Z Wikiźródeł, wolnej biblioteki
Ta strona została uwierzytelniona.

Coraz trudniej. To już nie dzieci, lecz kierownicy i wykonawcy zarazem bardzo poważnej i szerokiej pracy. Bez nich wiele rzeczy upadnie. Wielka, ogromna strata, narazie prawie niepowetowana. Bez młodzieży pień tylko organizacji pozostał.

Wśród robotników snuje się niezapomniana, legendowa postać Michała.
Pochodził z ziemi Siedleckiej, z unitów, sam na szczęście unitą nie był, ale miał z nimi liczne i ścisłe stosunki.
W Warszawie robotnik w fabryce żelaznej, prosty robotnik. Co sobota froteruje podłogi u jednego ze swoich zwierzchników. Tam dostaje pisma, książki do czytania. Tam przyprowadza księdza i parę unicką do ślubu. Odtąd większe zbliżenie i zaufanie wzajemne.
Michał rozwozi „Polaka“ po kraju. Ładuje w koszyk, na to trochę siana, a na niem kwoka lub kaczka na jajach.
I jakoś go nie łapią.
Po ładunek bibuły jedzie do Krakowa. Ma jej parę pudów na sobie, jeśli go wezmą do osobistej rewizji — stracony.

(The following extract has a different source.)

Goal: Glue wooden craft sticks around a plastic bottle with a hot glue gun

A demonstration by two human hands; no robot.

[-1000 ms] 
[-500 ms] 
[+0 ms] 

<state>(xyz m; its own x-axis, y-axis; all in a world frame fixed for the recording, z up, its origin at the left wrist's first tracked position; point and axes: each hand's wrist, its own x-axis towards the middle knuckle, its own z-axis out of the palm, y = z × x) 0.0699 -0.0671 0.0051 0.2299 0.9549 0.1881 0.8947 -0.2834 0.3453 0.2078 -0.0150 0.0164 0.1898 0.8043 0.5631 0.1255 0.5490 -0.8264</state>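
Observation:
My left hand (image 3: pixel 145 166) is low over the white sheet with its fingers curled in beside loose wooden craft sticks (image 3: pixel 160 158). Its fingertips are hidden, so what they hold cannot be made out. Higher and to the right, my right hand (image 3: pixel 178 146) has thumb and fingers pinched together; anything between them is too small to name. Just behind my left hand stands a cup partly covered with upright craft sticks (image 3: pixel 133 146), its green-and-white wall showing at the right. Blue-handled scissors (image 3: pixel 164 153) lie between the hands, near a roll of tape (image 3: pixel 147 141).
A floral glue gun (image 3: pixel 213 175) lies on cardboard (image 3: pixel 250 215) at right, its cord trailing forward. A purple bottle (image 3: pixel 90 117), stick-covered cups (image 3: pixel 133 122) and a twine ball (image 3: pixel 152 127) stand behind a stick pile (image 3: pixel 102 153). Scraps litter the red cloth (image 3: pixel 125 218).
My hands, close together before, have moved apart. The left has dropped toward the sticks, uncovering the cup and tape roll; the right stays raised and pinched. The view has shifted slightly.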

Zbliża się do żandarma i wtyka mu rubla, a zarazem pokazuje garść orzełków w ręku.
— Panie — ja to kupiłem — w Krakowie...
— Idź do czorta! — burczy żandarm i odwraca się, zabrawszy rubla.
Michał bezpieczny: żandarm go przemyci.
Michał łączy organizację ze światem robotniczym. On w nim zawiązał kółka narodowe, dostarcza im „Polaka“, książek, wszelkich odezw; w niedziele urządza zebrania w mieszkaniu robotniczem gdzieś nad Wisłą i zawiadamia o tem warszawskiego komisarza Ligi, żeby na nie posłał odpowiedniego mówcę; on jest tym głównym węzłem i łącznikiem z narodową pracą pośród robotników, która od Mickiewiczowskiej rocznicy przedstawia się bardzo poważnie.